El rubio suspiró ampliamente. Hacía mucho tiempo que no recordaba a Joseph con aquella nostalgia clásica del desamor. Aun le dolía su ausencia y su horrible decisión de quitarse la vida. Pensar en él y en Jean le hizo sentir aún más deprimido. De alguna forma parecía que toda la gente que amaba terminaba apartándose y alejándose de su vida, deshechándole como si fuese una servilleta usada. Si su madre, la Dama Lúthien, había regresado, era únicamente por conveniencia y ambos lo sabían.

Un pequeño golpe le alertó de que alguien se acercaba y se obligó a cambiar de expresión a una menos oscura y tétrica. Su sonrisa perdió parte del encanto al distinguir al músico principal junto a su criado, quien muy educadamente procedió a presentarles. Sebastian se quedó estático en su lugar, sin saber muy bien cómo proceder. Madame Gwyddyon le había prohibido el contacto físico con los plebeyos y todo aquel que pudiese alterar o distraer su Empatia, más fue un acto reflejo del rubio y su crianza humilde, el inclinar la cabeza y extender la mano.

El hombre mayor dio un respingo y rápidamente se hizo a un lado, para que fuese su señor quien correspondiera el informal saludo. Para Sebastian no pasó desapercibida la sorpresa del lacayo ni el desinterés de su joven señor.

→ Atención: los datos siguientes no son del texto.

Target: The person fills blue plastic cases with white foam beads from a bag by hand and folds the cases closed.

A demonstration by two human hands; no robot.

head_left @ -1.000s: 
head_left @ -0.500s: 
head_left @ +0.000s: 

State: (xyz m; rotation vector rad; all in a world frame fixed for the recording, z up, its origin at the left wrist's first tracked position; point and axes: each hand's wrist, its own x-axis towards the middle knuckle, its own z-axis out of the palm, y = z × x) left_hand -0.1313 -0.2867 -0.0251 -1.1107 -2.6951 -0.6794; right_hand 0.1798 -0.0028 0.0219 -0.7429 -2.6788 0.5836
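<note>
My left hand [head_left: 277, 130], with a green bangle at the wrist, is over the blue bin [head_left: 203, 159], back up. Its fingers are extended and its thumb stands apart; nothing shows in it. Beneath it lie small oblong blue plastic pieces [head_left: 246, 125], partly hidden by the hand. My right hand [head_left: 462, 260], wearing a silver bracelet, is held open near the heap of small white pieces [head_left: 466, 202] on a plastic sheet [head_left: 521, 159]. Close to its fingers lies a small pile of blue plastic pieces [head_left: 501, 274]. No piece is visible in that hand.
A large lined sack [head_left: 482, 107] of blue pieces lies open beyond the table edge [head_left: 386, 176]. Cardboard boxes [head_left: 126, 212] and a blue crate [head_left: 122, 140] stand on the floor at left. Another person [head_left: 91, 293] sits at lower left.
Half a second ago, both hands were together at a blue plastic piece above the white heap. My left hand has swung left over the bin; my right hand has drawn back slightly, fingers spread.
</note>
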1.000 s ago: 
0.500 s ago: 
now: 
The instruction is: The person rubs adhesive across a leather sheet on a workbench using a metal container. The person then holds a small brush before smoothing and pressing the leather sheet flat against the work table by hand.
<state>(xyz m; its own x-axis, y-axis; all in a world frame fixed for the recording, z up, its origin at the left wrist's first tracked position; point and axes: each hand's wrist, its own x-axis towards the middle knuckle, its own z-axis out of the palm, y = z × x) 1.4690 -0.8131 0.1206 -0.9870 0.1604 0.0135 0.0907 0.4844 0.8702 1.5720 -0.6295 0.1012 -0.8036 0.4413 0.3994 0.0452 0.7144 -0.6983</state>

Buenas noches y muchas gracias por asistir a la velada —mencionó de forma solemne, reprimiendo un escalofrío. No le gustaba el aura del músico ni su actitud altanera. Sin proponérselo, volvió a fulminarle con la mirada—. Su hermano me habló de usted y ciertamente no exageraba. Me sorprendió no verle esta noche, ¿se encuentra él bien? —Las palabras escaparon en una verborrea pasivo agresiva que no pudo controlar. Estaba molesto y herido, necesitaba respuestas.